# Goodness of Fit and Chi-Squared Statistic

## Definitions

The concepts of goodness of fit and the chi-squared statistic are central to the statistical rigor of a least squares fit. Let's build them from the ground up.

> In a general sense, **"goodness of fit"** is a measure of how well a statistical model describes a set of observations. When you fit a curve to data, you're building a model. "Goodness of fit" is the answer to the question: "How close are the values predicted by my model to the actual data values I measured?"

The fundamental building block for this is the **residual**. For each data point $i$, the residual, $e_i$, is simply the difference between the observed value ($y_i$) and the value predicted by the model ($f(x_i, \beta)$):

$$e_i = y_i - f(x_i, \beta)$$

A perfect fit would have all residuals equal to zero. However, in reality, measurements have uncertainty, and a perfect fit is impossible. Our goal is to find a single number that summarizes all these residuals to tell us if the overall fit is "good enough."

A simple approach to summarizing the residuals would be to just sum their squares, as in Ordinary Least Squares (OLS):

$$\text{Residual Sum of Squares (RSS)} = \sum_{i=1}^{N} e_i^2 = \sum_{i=1}^{N} (y_i - f(x_i, \beta))^2$$

The problem with RSS is that it doesn't account for the **precision of the individual measurements**. Imagine two different experiments:
* **Experiment A:** Data points are very precise (low uncertainty). A small RSS might still represent a poor fit because the residuals are much larger than the measurement uncertainties.
* **Experiment B:** Data points are very noisy (high uncertainty). A large RSS might be a perfectly good fit because the residuals are consistent with the large measurement uncertainties.
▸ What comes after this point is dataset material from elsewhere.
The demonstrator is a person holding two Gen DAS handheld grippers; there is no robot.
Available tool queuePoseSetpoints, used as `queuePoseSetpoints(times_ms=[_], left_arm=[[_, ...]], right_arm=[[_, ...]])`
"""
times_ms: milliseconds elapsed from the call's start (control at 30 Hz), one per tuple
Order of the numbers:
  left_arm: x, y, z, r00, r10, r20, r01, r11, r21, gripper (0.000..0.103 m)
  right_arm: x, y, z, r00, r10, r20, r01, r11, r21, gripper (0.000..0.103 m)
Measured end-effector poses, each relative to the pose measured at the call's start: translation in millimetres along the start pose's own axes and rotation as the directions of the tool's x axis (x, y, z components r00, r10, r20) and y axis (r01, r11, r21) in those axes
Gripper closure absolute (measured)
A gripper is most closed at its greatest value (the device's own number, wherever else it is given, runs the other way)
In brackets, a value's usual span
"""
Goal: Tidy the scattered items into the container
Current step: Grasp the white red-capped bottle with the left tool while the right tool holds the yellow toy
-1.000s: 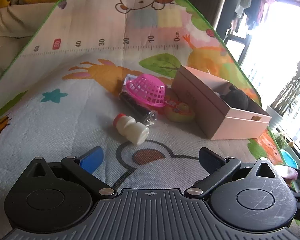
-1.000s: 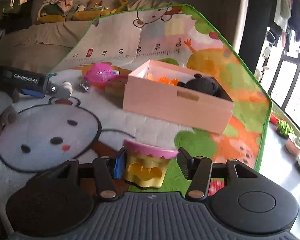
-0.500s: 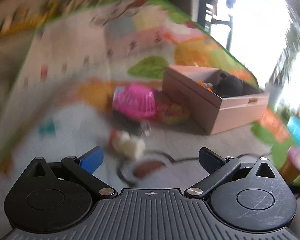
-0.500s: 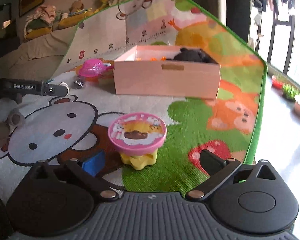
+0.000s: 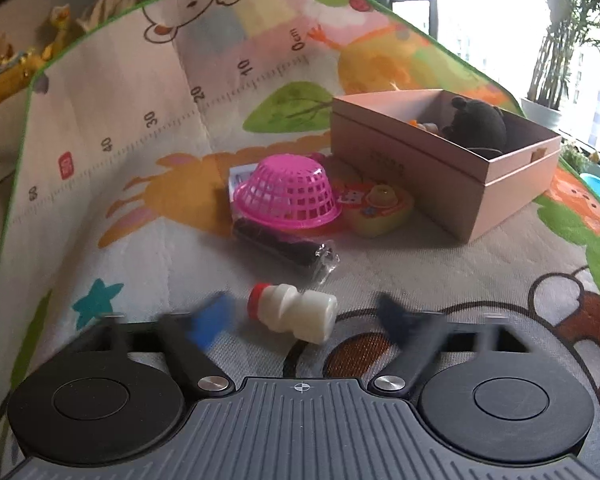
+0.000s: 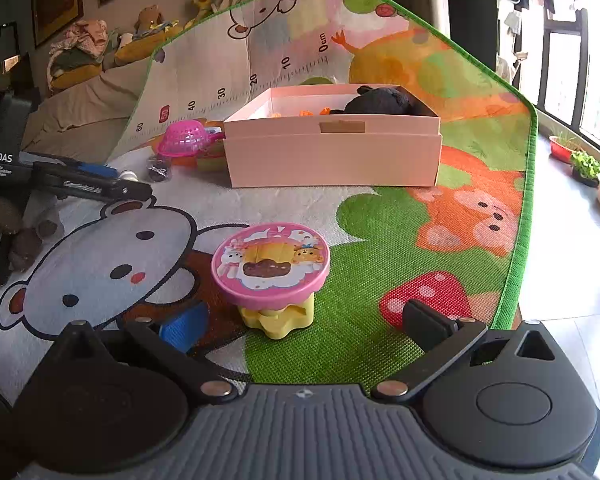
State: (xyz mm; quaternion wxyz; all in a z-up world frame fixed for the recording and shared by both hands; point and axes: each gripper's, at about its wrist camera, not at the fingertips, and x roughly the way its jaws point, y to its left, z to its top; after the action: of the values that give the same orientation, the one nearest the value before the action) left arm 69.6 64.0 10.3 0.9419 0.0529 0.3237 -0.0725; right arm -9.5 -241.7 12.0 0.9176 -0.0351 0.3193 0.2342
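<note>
White bottle point(image 5: 294, 312) lying between left gripper point(image 5: 304, 314) jaws spread apart, right gripper point(image 6: 300, 324) jaws apart, pink box point(image 6: 332, 152) behind

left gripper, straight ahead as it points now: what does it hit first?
Probably the white bottle, lying on its side on the mat between the open fingers. Beyond it sits the dark wrapped roll; depth is uncertain.

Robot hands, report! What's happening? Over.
Left tongs open around milk bottle. Right tongs open, empty, before pink-topped toy. Pink box ahead, path clear.
</note>
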Motion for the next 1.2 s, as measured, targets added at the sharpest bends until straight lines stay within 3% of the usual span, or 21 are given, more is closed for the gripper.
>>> queuePoseSetpoints(times_ms=[67,167,333,433,733,767,833,933,1067,1200], left_arm=[[2,3,1,1.000,-0.018,0.003,0.018,1.000,-0.010,0.022],[4,7,2,0.999,-0.037,0.001,0.037,0.999,-0.032,0.023],[-4,-1,0,0.999,-0.036,0.002,0.036,0.997,-0.069,0.044],[-13,-10,-5,0.997,-0.074,0.002,0.074,0.992,-0.102,0.052],[-31,-51,-19,0.981,-0.194,0.021,0.195,0.977,-0.090,0.052],[-31,-53,-18,0.982,-0.190,0.022,0.191,0.977,-0.094,0.051],[-29,-56,-18,0.985,-0.169,0.025,0.170,0.981,-0.095,0.041],[-25,-58,-16,0.987,-0.157,0.021,0.158,0.982,-0.107,0.037],[-25,-66,-17,0.989,-0.145,0.027,0.147,0.986,-0.076,0.037],[-28,-73,-20,0.989,-0.142,0.030,0.143,0.988,-0.054,0.046]], right_arm=[[0,0,0,1.000,0.000,0.000,0.000,1.000,0.000,0.000],[0,0,0,1.000,0.000,0.000,0.000,1.000,-0.001,0.000],[0,0,0,1.000,-0.003,-0.002,0.003,1.000,-0.004,0.000],[0,0,0,1.000,-0.003,-0.002,0.003,1.000,-0.004,0.000],[1,1,1,1.000,-0.009,-0.005,0.009,1.000,-0.009,0.000],[1,1,0,1.000,-0.009,-0.005,0.009,1.000,-0.009,0.000],[1,0,0,1.000,-0.009,-0.005,0.009,1.000,-0.009,0.000],[1,0,1,1.000,-0.009,-0.005,0.009,1.000,-0.009,0.000],[2,1,1,1.000,-0.011,-0.012,0.011,1.000,-0.010,0.000],[4,1,5,0.999,-0.013,-0.045,0.013,1.000,-0.003,0.000]])
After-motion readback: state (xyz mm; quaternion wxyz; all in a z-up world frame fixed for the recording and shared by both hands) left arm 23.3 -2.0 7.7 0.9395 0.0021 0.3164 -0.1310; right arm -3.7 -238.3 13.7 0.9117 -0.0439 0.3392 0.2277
To create a goodness-of-fit metric that is meaningful regardless of the measurement units or precision, we need to **normalize** each residual by its own uncertainty. This is the key idea behind the $\chi^2$ statistic.

**The Derivation:**
1.  **Define a standardized residual.** For each data point $i$, we know its residual $e_i = y_i - f(x_i, \beta)$ and its measurement uncertainty, quantified by the standard deviation $\sigma_i$. Let's create a new, dimensionless value by dividing the residual by its standard deviation:

    $$\frac{e_i}{\sigma_i} = \frac{y_i - f(x_i, \beta)}{\sigma_i}$$
    
    This new value represents how many standard deviations the observed value is away from the model's prediction. If this value is close to $\pm 1$, the model's prediction is within one standard deviation of the measurement, which is what we would expect for a good fit.
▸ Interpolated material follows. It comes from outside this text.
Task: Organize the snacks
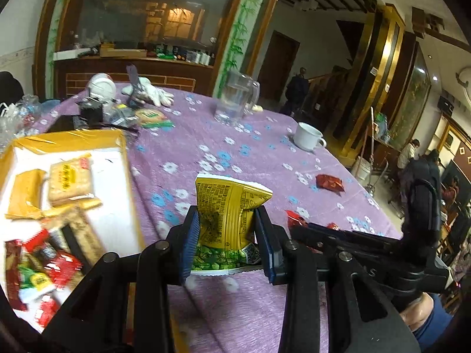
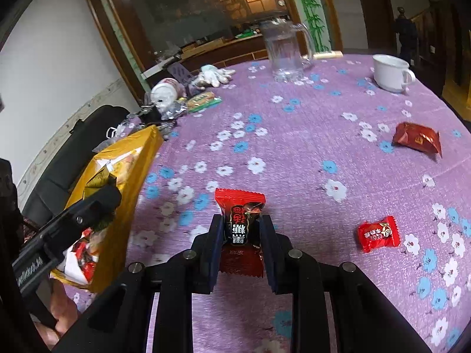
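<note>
Left wrist view: the left tool (image 1: 226,235) is pinched in on a yellow snack packet (image 1: 228,217) at the centre of the frame, its blue pads pressing the sides so the foil buckles between them. The packet hangs above the purple flowered table (image 1: 235,153). It looks light, thin and crinkly, with loose green contents showing in its lower part; a squeeze across the middle deforms it rather than stiffens it, so a grip near the sealed edge would likely hold more surely. At left sits the yellow-rimmed box (image 1: 67,139), already holding biscuit packs and red sweets.

Right wrist view: the right tool (image 2: 240,235) is nearly closed on a red and black candy (image 2: 240,220) at lower centre, held by its plump middle with the crimped wrapper end standing up. It seems small, light and slick; the wrapper could slide, so the filled body is the better hold. A red candy (image 2: 378,234) lies at lower right and a dark red packet (image 2: 418,138) at upper right, both loose on the table.
</note>
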### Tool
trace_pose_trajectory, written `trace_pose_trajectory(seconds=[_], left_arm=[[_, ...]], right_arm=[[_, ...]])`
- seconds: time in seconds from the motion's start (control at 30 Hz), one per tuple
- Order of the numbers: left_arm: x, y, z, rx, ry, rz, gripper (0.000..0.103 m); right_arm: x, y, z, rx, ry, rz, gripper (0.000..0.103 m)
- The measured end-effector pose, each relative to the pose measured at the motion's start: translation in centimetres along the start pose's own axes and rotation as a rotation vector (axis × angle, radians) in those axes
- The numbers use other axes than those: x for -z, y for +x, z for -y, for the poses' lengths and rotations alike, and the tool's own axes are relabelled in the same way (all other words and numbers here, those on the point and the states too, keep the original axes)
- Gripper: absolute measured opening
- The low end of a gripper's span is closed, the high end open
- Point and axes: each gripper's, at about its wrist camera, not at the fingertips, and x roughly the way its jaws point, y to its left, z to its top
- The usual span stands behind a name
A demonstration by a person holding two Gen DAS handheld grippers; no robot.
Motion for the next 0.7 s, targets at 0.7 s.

2.  **Sum the squares.** The **chi-squared statistic** ($\chi^2$) is defined as the sum of the squares of these standardized residuals. We square them to ensure all values are positive and to give more weight to larger deviations, just as in OLS.

    $$\chi^2 = \sum_{i=1}^{N} \left( \frac{y_i - f(x_i, \beta)}{\sigma_i} \right)^2$$

This simple formula is the foundation of the $\chi^2$ test. It is a single number that quantifies the overall discrepancy between the data and the model, scaled by the known measurement uncertainties.

Notice that this is exactly the objective function that the Weighted Least Squares algorithm minimizes. When you provide `sigma` values to `curve_fit`, the function internally calculates the weights as $w_i = 1/\sigma_i^2$ and minimizes this same sum.

### Reduced Chi-Squared

A raw $\chi^2$ value on its own isn't very informative because its expected value depends on the number of data points. To make it more meaningful, we use the concept of **degrees of freedom**.

* **Degrees of Freedom ($\nu$):** This is defined as the number of data points minus the number of parameters you are fitting.

    $$\nu = N - P$$

    * $N$: Number of data points.
    * $P$: Number of parameters in your model.
    The degrees of freedom represent the number of independent pieces of information available to test the goodness of fit after the model parameters have been determined.

* **Reduced Chi-Squared ($\chi^2_{red}$):** To get a normalized measure that is easier to interpret, we divide $\chi^2$ by the degrees of freedom.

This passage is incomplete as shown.